(Beginning of SUPPLIED RECORDS)
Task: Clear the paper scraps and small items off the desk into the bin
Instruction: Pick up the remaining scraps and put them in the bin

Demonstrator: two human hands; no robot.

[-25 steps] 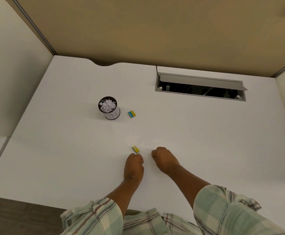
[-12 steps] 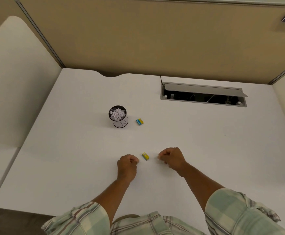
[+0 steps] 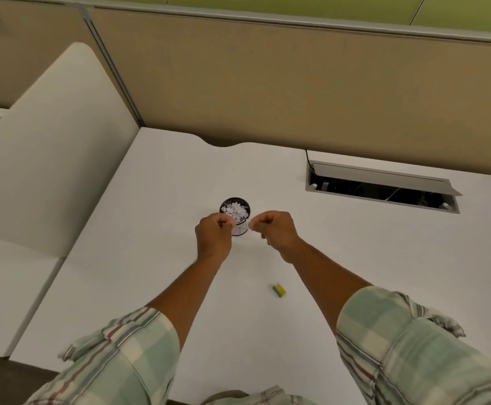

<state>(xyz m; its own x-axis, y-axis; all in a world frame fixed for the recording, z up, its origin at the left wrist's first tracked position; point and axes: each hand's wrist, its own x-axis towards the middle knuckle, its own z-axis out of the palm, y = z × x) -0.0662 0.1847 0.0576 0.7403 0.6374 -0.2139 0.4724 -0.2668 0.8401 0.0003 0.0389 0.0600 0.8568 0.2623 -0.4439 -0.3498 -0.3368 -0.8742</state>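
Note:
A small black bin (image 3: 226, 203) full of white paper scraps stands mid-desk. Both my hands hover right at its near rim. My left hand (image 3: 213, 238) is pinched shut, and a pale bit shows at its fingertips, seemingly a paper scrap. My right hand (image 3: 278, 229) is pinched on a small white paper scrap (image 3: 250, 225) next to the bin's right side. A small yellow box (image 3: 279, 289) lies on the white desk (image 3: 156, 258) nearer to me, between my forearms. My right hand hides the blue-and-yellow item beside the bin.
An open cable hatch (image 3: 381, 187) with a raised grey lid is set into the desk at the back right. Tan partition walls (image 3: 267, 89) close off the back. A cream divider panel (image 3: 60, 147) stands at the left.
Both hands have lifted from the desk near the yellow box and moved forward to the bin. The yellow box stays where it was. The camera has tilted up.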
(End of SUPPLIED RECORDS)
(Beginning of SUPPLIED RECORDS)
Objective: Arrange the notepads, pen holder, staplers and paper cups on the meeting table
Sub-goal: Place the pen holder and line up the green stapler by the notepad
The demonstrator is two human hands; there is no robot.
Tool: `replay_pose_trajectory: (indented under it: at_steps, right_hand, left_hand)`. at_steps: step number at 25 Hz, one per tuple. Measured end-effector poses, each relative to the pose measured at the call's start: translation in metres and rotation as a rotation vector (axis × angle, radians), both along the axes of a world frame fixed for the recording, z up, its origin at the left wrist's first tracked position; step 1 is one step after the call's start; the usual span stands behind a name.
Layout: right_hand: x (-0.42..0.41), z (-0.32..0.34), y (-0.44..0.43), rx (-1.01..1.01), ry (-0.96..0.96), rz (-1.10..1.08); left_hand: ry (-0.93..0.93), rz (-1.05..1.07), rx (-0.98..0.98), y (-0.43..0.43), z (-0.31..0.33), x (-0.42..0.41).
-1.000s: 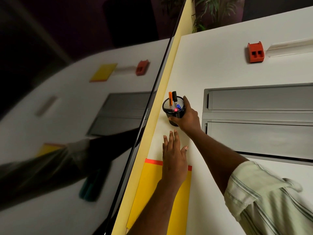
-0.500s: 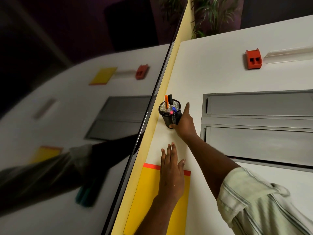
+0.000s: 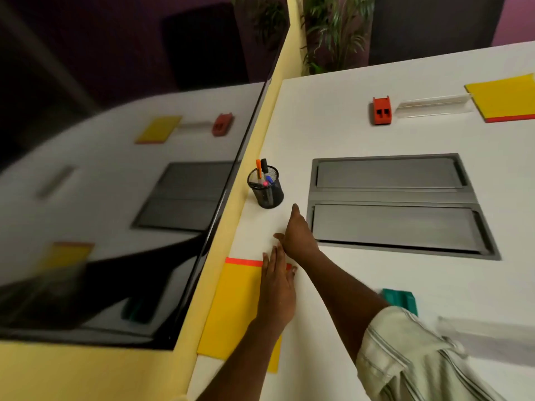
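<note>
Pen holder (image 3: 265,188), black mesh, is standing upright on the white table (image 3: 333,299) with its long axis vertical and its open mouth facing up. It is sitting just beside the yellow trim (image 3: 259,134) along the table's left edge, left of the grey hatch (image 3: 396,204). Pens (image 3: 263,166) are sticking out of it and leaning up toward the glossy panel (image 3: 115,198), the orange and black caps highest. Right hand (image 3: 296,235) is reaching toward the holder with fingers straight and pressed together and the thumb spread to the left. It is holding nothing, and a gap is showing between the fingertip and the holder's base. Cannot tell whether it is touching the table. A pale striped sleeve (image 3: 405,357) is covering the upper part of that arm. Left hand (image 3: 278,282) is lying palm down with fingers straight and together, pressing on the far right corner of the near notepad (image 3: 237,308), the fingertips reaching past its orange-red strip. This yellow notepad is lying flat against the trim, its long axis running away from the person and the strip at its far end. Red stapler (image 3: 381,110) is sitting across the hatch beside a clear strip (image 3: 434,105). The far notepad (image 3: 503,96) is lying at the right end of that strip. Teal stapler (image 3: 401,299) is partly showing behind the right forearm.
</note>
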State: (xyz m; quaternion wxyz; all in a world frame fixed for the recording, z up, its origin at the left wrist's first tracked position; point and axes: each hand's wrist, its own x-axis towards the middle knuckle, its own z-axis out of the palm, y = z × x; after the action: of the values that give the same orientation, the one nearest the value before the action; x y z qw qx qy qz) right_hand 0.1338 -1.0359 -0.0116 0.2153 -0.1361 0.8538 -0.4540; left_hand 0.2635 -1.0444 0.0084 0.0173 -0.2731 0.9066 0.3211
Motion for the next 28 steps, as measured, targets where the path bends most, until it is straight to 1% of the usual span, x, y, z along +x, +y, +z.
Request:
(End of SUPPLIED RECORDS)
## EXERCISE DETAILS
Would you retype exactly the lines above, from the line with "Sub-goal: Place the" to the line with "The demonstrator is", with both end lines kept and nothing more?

## EXPECTED OUTPUT
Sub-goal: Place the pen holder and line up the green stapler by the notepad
The demonstrator is two human hands; there is no robot.

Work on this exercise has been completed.